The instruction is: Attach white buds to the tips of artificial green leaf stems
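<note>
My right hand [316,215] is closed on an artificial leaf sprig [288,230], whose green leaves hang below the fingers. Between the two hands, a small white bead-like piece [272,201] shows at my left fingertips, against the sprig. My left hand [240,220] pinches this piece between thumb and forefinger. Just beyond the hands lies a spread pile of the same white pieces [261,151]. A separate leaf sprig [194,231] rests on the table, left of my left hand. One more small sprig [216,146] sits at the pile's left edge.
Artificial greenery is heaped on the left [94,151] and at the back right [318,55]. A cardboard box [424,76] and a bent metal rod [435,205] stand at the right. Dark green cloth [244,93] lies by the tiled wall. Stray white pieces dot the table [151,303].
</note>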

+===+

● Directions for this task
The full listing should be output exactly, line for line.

● Output for this task
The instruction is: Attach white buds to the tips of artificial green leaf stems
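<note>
My right hand [316,215] is closed on an artificial leaf sprig [288,230], whose green leaves hang below the fingers. Between the two hands, a small white bead-like piece [272,201] shows at my left fingertips, against the sprig. My left hand [240,220] pinches this piece between thumb and forefinger. Just beyond the hands lies a spread pile of the same white pieces [261,151]. A separate leaf sprig [194,231] rests on the table, left of my left hand. One more small sprig [216,146] sits at the pile's left edge.
Artificial greenery is heaped on the left [94,151] and at the back right [318,55]. A cardboard box [424,76] and a bent metal rod [435,205] stand at the right. Dark green cloth [244,93] lies by the tiled wall. Stray white pieces dot the table [151,303].
</note>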

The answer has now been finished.